§ WHAT YOU WILL DO
Each line in the records below, from the one that contains "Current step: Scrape" to the one that contains "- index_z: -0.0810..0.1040", should be reproduced exactly, the first and last included.

§ RECORDS FOR THIS EXERCISE
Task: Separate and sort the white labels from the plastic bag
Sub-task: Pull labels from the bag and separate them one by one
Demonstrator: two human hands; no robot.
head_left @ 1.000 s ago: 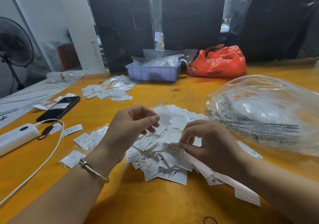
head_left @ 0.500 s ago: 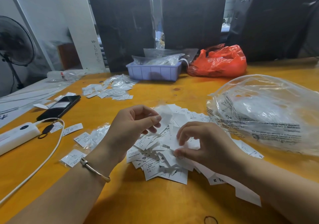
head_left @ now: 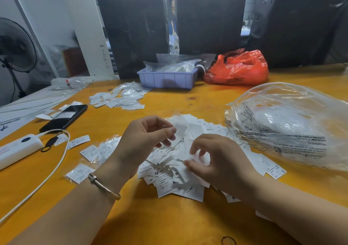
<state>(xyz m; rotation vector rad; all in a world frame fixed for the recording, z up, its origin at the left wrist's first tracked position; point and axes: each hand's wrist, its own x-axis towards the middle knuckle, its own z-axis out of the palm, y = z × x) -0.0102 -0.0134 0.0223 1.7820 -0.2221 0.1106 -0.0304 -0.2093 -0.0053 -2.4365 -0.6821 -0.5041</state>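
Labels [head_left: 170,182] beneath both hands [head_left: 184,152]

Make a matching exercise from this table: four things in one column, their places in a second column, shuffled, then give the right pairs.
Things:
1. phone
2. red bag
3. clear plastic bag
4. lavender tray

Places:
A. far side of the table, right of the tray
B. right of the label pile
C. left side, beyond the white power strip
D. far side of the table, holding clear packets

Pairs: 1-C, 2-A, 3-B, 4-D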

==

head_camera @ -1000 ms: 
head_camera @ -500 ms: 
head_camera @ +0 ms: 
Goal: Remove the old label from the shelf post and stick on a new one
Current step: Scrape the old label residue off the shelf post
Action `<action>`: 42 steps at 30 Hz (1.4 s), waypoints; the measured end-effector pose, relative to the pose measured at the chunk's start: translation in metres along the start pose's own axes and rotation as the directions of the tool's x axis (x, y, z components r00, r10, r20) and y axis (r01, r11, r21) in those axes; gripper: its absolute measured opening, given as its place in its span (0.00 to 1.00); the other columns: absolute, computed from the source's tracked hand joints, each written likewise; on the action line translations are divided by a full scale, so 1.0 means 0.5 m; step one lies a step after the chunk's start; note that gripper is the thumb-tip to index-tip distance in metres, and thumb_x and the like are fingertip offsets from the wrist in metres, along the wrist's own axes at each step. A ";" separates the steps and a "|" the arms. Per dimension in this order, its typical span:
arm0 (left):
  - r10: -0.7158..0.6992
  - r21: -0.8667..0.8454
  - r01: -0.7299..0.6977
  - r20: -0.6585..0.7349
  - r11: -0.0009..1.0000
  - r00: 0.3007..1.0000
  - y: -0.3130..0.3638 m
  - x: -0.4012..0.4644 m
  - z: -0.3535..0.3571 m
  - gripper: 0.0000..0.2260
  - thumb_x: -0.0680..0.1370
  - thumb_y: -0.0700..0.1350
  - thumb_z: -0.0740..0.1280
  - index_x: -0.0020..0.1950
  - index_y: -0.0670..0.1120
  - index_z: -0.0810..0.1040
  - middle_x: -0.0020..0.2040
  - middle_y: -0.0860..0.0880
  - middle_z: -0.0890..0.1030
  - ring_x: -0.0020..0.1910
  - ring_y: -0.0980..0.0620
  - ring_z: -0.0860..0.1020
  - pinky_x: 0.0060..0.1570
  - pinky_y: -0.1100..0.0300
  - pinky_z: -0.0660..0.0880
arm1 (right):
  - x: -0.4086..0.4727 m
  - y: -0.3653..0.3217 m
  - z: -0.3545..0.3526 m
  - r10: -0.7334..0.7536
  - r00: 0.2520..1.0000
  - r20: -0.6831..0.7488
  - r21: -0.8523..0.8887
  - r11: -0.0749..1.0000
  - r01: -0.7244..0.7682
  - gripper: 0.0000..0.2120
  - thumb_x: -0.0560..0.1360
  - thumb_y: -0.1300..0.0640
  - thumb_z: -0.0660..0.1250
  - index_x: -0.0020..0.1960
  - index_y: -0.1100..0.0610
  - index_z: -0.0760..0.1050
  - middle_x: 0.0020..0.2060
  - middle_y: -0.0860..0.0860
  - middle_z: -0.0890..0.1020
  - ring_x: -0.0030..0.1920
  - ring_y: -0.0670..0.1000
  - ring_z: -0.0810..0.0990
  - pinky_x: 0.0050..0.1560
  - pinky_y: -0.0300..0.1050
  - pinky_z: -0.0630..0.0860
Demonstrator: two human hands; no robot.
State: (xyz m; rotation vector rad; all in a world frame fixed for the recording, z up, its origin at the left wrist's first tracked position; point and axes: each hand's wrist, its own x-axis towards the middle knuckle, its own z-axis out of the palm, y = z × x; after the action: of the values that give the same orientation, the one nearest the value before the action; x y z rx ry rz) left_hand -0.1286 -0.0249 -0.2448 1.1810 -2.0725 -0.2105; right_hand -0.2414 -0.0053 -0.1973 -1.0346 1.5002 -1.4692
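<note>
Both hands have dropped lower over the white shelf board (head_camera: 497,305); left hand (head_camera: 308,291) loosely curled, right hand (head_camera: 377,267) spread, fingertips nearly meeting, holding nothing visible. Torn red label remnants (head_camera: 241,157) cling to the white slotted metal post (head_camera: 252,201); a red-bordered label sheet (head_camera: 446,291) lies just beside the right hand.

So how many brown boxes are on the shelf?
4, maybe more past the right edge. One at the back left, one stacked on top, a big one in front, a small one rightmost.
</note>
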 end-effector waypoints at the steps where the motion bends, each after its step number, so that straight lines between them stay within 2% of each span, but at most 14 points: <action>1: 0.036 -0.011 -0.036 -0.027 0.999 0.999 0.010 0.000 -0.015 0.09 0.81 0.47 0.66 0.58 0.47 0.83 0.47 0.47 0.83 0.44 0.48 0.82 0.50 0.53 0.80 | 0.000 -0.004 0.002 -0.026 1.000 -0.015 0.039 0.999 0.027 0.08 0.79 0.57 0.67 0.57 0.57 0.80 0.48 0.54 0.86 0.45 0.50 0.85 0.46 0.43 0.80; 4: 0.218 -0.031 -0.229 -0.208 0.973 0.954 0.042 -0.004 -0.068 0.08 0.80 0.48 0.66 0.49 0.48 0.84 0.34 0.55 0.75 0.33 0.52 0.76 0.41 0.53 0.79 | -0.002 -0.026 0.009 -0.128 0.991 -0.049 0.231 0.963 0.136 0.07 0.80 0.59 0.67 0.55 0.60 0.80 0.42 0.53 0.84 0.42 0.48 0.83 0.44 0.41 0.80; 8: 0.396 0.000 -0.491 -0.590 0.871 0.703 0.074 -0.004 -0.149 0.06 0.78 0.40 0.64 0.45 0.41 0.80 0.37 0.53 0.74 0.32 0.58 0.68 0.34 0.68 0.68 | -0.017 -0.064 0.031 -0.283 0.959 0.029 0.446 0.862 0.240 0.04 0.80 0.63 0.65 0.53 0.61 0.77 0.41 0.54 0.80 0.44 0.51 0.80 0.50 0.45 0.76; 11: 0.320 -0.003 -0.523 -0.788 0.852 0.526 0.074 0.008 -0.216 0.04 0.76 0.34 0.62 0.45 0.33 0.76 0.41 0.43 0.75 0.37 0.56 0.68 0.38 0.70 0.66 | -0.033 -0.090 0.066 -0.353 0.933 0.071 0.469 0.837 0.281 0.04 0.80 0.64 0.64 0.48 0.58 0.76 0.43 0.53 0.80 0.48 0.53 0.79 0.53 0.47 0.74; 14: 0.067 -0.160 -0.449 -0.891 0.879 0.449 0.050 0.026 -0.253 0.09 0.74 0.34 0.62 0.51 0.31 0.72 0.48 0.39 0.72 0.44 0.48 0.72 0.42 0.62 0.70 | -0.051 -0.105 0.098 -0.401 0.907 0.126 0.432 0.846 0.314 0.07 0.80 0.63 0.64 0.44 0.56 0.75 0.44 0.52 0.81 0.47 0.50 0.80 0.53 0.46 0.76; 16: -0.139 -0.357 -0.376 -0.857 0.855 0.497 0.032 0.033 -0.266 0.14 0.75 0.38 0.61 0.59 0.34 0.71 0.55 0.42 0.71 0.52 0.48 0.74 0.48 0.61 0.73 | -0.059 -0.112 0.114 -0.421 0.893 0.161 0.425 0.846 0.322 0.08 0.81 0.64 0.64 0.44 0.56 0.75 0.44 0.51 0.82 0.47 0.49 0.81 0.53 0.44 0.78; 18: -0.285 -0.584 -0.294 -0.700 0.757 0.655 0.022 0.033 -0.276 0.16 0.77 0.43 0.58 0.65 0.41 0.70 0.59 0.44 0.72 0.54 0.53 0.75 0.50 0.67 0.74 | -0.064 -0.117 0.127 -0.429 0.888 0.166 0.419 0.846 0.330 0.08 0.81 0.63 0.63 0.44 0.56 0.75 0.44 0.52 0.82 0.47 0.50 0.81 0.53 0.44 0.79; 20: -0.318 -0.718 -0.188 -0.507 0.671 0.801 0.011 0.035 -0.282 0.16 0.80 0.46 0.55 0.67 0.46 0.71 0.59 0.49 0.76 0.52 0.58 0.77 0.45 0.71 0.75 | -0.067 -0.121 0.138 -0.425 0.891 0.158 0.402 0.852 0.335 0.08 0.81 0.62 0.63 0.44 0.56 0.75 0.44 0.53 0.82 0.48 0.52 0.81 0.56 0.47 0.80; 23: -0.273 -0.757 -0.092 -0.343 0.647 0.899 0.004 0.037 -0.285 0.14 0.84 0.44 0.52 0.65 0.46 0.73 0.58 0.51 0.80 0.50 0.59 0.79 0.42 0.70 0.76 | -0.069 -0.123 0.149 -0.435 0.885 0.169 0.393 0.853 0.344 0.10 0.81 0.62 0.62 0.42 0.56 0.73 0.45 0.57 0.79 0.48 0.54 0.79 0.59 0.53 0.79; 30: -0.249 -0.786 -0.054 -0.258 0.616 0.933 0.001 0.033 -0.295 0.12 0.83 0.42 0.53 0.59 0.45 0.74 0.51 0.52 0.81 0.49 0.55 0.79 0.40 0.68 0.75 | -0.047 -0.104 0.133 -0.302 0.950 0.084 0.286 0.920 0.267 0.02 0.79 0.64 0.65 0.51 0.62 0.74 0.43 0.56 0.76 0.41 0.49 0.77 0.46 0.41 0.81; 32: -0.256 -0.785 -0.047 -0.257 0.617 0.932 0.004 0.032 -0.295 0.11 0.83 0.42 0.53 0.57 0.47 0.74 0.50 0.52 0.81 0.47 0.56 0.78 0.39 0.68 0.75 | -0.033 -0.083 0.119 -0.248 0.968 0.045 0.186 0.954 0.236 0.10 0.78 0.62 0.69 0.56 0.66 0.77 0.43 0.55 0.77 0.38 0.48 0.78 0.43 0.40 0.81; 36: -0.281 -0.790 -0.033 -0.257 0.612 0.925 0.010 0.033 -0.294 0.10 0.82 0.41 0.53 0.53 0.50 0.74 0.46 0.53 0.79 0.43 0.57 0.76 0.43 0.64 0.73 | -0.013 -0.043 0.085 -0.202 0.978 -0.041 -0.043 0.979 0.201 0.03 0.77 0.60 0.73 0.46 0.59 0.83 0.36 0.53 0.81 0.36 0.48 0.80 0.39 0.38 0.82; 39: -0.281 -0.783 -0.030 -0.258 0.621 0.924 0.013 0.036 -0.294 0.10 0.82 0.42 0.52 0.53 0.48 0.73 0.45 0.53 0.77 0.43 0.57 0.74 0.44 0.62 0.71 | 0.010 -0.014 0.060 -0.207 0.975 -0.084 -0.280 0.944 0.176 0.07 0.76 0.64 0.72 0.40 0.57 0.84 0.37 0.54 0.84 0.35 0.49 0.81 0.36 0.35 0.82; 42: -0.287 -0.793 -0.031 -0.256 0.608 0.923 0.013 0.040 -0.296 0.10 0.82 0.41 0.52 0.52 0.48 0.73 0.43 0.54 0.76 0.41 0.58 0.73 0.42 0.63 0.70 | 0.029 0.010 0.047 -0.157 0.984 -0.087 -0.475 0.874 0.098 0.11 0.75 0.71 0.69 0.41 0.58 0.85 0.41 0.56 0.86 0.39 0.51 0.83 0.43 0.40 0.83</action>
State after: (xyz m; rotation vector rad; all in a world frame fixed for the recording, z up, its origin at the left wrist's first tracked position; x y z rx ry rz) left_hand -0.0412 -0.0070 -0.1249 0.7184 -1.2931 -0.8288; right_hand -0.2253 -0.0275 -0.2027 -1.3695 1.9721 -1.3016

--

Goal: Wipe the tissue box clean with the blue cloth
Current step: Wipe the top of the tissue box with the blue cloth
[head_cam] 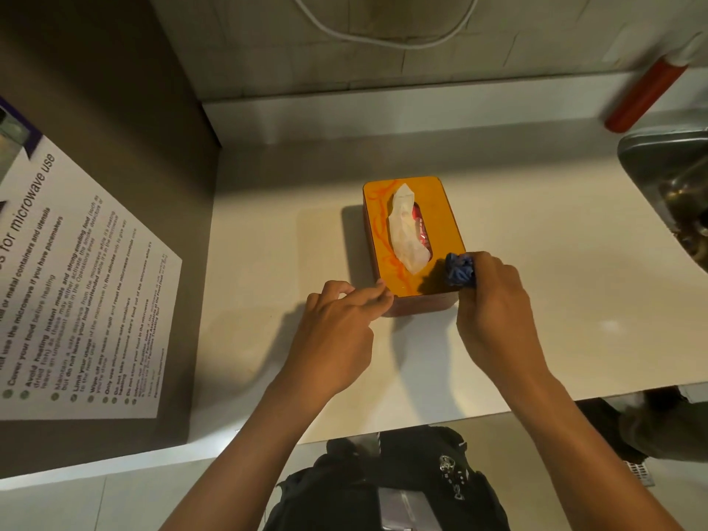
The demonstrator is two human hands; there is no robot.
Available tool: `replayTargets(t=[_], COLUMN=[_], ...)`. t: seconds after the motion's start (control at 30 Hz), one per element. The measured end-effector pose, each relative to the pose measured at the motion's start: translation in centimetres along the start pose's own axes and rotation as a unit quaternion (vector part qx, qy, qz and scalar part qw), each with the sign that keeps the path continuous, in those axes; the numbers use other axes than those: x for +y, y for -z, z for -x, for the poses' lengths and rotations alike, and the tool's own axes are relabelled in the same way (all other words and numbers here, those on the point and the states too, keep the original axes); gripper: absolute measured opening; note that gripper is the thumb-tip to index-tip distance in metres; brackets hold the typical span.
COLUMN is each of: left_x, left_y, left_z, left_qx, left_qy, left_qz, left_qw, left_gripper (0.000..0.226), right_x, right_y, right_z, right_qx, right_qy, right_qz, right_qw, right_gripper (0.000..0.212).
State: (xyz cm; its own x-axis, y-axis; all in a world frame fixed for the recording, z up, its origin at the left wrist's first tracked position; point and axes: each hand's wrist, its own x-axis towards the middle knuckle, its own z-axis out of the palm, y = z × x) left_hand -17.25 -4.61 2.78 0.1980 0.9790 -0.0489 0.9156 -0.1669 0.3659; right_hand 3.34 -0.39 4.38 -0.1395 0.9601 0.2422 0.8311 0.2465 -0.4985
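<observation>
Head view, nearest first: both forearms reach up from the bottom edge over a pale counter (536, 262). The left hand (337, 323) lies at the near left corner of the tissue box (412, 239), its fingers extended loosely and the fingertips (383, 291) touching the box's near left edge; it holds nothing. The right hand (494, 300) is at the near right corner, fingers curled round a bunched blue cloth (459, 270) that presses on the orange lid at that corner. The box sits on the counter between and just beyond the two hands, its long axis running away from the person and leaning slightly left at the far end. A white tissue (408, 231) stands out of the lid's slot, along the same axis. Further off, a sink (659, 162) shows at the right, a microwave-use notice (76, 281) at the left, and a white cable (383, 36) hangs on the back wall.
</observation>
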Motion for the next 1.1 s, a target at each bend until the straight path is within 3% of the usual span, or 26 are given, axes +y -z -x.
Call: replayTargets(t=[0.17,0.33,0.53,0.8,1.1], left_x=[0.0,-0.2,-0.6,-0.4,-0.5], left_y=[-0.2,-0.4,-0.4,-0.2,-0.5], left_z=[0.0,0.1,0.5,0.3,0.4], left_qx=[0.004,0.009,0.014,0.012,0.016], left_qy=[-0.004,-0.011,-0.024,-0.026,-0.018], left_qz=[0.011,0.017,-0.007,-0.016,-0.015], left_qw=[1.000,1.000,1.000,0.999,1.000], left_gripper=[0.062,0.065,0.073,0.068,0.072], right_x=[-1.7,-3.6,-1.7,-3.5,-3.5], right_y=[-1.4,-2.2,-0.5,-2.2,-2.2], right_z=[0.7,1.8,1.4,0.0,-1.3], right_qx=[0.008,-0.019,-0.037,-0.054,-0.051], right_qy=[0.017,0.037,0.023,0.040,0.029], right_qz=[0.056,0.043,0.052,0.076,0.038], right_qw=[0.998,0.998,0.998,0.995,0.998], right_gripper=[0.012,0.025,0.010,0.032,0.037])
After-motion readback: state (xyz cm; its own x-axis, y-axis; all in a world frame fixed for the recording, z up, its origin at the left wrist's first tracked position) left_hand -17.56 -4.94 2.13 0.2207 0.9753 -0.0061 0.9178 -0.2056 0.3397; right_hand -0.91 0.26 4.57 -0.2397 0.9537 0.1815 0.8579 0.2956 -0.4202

§ EXPECTED OUTPUT
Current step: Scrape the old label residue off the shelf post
Action `<action>`: 42 steps at 30 Hz (1.4 s), waypoints; the measured end-effector pose, relative to the pose measured at the chunk's start: translation in metres along the start pose's own axes and rotation as the directions of the tool's x axis (x, y, z components r00, r10, r20) and y axis (r01, r11, r21) in those axes; gripper: its absolute measured opening, given as its place in its span (0.00 to 1.00); the other columns: absolute, computed from the source's tracked hand joints, each written likewise; on the action line translations are divided by a full scale, so 1.0 means 0.5 m; step one lies a step after the chunk's start; note that gripper is the thumb-tip to index-tip distance in metres, and thumb_x and the like are fingertip offsets from the wrist in metres, along the wrist's own axes at each step. A ";" separates the steps and a "|" the arms. Per dimension in this order, its typical span:
arm0 (left):
  - r10: -0.7158..0.6992
  - r21: -0.8667..0.8454
  - r01: -0.7299..0.6977
  - r20: -0.6585..0.7349
  - r11: -0.0009..1.0000
  - r00: 0.3007..1.0000
  - y: -0.3130..0.3638 m
  - x: -0.4012..0.4644 m
  - z: -0.3535..0.3571 m
  - gripper: 0.0000..0.2260
  - thumb_x: -0.0680..0.1370
  - thumb_y: -0.0700..0.1350
  - thumb_z: -0.0740..0.1280
  - index_x: -0.0020..0.1950
  - index_y: -0.0670..0.1120
  - index_z: -0.0810..0.1040

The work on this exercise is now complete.